Karijini camping - part 2 - Pilbara, Western Australia

Last week I brought you the first part of our recent Pilbara trip, visiting Karijini National Park. If you missed it you can catch up by clicking here - Pilbara camping in Karijini Naitonal Park

Today we travel across the park to Joffre, Knox, Hancock, Weano and Hamersley Gorges and to Mount Bruce. 


The Joffre Falls and the Weano Gorge area is about 30 kilometres west of the Karijini Visitor Centre.  As we had stayed such a long time at Kalamina Gorge (see last week's post), and, I must admit, the fact that I don't feel so confident about clambering down gorge walls these days, we decided for this trip we would just go to the lookouts of the gorges on the western side of the park.  You can't help but be impressed by this awe inspiring landscape. The gorges dramatically show the forces of nature that carved these gorges into the landscape millions of years ago. 

 To keep reading and see more pics, please click on "read more" .....

  First off Joffre Falls and the Knox Gorge lookout. It is only a short walk from the carpark to the lookouts. Joffre Falls lays in a deep natural amphitheatre which would be particularly impressive after rain.  You can just see Joffre Falls on the LHS of the pic below.




From Joffre it is another 14 kms to the Weano Day area where there are picnic facilities.  From here you can climb down into Hancock Gorge and Weano Gorge and explore through to Handrail Pool. Or like us go to the Junction Pool and Oxer Lookouts.  


It always amazes me how trees can grow out of these rock faces. They must find a crack to push their roots down through.

This is inside Weano Gorge - taken during our last trip to Kairjini.
Weano Gorge

 Please note the gorges on the western side of the park are Class 4 and Class 5. The trails can be very difficult and require a high level of fitness, agility and experience. Steep sections with vertical drops are common as are natural hazards including large boulders, water pools, slippery wet rocks and narrow high ledges.  Walkers must get out of the gorges as quickly as possible if it rains, as flash floods can occur. 

Climbing in the gorges can be very hazardous and deaths have occurred - both walkers and those who have gone in to rescue them. This is highlighted by a memorial for a volunteer rescuer near one of the lookouts, and information on the information boards explaining what is involved and how long it takes to get an injured person out of the gorge.

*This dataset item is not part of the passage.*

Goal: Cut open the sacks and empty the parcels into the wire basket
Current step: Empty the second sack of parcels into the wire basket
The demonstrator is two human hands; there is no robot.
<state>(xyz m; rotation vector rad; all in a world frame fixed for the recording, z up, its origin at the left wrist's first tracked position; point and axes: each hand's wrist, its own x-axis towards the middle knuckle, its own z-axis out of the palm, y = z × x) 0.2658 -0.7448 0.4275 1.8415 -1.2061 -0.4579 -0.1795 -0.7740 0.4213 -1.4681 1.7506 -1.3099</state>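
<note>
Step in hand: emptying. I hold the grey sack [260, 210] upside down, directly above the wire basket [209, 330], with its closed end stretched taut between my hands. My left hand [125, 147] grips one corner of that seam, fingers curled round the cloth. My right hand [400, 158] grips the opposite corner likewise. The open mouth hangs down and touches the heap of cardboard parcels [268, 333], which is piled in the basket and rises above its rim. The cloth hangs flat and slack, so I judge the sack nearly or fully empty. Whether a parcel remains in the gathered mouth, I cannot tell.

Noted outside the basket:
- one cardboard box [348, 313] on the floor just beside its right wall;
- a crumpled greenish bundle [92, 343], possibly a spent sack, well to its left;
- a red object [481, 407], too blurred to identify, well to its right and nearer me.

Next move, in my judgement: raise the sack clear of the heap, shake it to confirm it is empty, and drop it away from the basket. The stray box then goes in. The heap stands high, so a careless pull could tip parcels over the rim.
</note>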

The gorges have very high vertical cliffs and cliff edges can be loose and unstable. Stay on established trails and keep well back from the cliff edges. Please take extra care if you are walking with children. 
Take note of signage, distances, expected walk times, wear appropriate clothing including sturdy walking books (no thongs are not suitable footwear!), sun protection and carry plenty of water and some food. 


To explore the Weano area fully you should stay a few days. There is camping nearby at the Karijini Eco Retreat. 

Another gorge which is more easily assessible is Hamersley Gorge. For this you actually have to exit the park via Karijini Drive and the Hamersley Mt Bruce Road. The gorge is 101km from the Visitor Centre. 

At Hamersley Gorge you can see how the rock has been buckled and folded during its formation millions of years ago. Spectacular. Those are full size trees down the bottom there.


Inspired by Red Nomad's new book "Aussie Loos with Views!" I am always on the lookout for loos to add to Red's collection - I wonder if she has this one at Hamersley Gorge? 
You can check out Red's book and blog here - Red Nomad Oz Amazing Australian Adventures



And this is something I definitely didn't expect to find - a WI-fi connection hot spot! This must be one of the most remote WI-fi connections in Australia. So we decided to have our lunch here and download our emails.  Where is it? - on the road down into Hamersley Gorge.


My travel posts wouldn't be right without a few wildflowers. Lucky for me the wildflower season was just starting when we were there.  The flower on the bottom left hand corner is one of the Mulla Mulla family. This is one of my favorite Pilbara flowers, which lets me know I have arrived in the Pilbara. 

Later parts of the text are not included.